- A sessão da CPI do Crime Organizado marcada para terça-feira foi cancelada após decisões judiciais permitirem que os alvos não depor ou permaneçam em silêncio.
- Estavam programadas as oitivas de Roberto Campos Neto, ex-presidente do Banco Central, e de João Carlos Mansur, fundador da corretora Reag, ligada aos casos Banco Master e PCC.
- O ministro André Mendonça, do Supremo Tribunal Federal, decidiu que a presença de Campos Neto é facultativa; Mansur teve decisão favorável de Flávio Dino para permanecer em silêncio.

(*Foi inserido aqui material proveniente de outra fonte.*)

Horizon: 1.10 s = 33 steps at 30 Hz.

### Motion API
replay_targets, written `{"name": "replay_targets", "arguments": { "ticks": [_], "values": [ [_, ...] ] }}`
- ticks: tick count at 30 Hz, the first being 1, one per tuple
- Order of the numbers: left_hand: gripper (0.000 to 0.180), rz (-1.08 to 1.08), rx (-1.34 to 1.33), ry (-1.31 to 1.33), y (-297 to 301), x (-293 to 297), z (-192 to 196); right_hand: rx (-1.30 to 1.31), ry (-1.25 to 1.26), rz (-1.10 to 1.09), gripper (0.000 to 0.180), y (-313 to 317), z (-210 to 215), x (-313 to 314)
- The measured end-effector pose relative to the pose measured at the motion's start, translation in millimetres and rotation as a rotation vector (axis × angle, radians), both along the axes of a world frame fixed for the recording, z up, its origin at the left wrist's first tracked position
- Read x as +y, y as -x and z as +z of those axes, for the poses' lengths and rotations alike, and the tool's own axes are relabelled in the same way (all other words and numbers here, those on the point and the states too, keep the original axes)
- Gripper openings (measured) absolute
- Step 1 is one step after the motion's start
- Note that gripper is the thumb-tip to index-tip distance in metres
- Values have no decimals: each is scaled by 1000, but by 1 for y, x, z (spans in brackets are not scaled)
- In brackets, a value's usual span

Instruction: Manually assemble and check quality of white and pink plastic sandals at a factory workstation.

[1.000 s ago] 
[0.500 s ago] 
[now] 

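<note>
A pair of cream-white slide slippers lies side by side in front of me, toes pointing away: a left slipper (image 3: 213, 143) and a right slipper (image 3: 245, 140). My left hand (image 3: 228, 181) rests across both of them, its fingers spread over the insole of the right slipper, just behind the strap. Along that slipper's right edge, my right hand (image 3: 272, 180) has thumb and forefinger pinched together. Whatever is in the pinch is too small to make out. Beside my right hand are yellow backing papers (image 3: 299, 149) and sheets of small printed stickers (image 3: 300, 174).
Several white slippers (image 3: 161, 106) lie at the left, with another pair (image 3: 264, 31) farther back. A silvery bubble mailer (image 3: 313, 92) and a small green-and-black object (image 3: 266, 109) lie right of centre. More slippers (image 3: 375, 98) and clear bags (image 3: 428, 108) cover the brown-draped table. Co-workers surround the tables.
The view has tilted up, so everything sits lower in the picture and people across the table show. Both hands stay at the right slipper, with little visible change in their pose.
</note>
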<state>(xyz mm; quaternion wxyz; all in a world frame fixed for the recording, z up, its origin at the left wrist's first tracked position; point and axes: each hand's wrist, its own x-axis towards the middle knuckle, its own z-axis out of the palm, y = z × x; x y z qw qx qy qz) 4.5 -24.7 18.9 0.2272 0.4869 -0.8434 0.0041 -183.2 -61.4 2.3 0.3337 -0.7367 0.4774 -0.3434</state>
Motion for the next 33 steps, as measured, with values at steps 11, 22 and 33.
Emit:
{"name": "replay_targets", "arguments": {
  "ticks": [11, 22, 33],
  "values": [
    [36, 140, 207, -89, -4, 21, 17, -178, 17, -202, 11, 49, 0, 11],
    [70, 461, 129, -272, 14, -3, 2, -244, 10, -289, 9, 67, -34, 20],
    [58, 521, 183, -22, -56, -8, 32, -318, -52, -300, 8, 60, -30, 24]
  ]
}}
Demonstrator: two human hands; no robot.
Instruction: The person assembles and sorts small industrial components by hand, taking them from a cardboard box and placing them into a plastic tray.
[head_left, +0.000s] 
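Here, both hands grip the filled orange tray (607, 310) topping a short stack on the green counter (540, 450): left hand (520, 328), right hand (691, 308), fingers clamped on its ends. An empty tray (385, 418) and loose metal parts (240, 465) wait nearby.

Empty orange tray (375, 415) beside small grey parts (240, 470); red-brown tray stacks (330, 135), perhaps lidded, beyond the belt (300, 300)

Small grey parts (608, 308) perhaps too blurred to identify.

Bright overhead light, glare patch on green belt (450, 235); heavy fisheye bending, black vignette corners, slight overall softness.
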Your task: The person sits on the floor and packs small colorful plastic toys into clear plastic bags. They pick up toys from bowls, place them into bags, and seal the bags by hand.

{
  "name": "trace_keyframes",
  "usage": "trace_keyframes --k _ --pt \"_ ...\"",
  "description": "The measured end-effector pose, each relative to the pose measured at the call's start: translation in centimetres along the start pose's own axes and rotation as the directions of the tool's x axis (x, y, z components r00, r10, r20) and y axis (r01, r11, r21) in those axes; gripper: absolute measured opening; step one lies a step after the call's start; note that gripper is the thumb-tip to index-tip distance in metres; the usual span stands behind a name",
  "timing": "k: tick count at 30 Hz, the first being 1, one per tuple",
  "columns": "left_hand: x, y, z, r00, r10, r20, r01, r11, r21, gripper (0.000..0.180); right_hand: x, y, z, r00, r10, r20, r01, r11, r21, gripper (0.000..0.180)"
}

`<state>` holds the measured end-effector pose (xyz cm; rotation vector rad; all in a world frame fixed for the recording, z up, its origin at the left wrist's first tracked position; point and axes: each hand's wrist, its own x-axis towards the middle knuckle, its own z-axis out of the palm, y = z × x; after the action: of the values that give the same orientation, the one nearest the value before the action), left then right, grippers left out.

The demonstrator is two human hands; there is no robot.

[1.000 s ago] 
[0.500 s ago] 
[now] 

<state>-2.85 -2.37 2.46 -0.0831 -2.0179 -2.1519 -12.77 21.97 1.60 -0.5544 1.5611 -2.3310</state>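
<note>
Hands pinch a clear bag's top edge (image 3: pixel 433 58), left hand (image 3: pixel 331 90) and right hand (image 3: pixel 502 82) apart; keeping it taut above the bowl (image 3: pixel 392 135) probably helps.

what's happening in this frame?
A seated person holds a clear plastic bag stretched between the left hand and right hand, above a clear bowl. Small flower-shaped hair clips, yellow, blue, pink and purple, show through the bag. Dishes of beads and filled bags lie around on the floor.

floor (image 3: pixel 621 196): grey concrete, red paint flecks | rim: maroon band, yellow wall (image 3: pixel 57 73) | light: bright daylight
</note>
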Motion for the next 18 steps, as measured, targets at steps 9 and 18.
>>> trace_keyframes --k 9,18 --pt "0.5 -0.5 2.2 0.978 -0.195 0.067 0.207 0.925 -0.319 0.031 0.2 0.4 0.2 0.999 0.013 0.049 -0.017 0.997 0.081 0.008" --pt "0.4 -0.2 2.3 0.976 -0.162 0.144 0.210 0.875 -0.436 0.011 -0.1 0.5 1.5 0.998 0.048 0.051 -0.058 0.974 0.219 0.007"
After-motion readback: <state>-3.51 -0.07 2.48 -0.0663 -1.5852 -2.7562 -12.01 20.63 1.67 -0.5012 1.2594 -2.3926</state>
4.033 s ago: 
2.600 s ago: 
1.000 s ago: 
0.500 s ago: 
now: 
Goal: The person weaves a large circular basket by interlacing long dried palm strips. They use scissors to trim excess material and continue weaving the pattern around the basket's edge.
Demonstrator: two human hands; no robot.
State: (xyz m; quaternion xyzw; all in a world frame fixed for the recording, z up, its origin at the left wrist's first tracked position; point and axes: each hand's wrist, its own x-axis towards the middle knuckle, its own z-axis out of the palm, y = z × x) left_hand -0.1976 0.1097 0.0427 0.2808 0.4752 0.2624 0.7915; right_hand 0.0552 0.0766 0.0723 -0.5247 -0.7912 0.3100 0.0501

- O presidente da comissão, senador Fabiano Contarato, explicou que Mansur foi notificado apenas no dia 1º, em prazo curto, e que a sessão foi remarcada para a próxima semana sem condução coercitiva.
- Campos Neto pode ficar em silêncio em perguntas que impliquem autoincriminação; caberá à defesa avaliar a risco de cada questionamento, enquanto o objetivo é esclarecer falhas na fiscalização relacionadas ao Master.
A CPI do Crime Organizado cancelou a sessão marcada para esta terça-feira (3). A decisão ocorreu após tribunais permitirem que os investigados se ausentassem ou ficassem em silêncio durante os depoimentos. Estavam na pauta o ex-presidente do Banco Central, Roberto Campos Neto, e João Carlos Mansur, fundador da antiga corretora Reag.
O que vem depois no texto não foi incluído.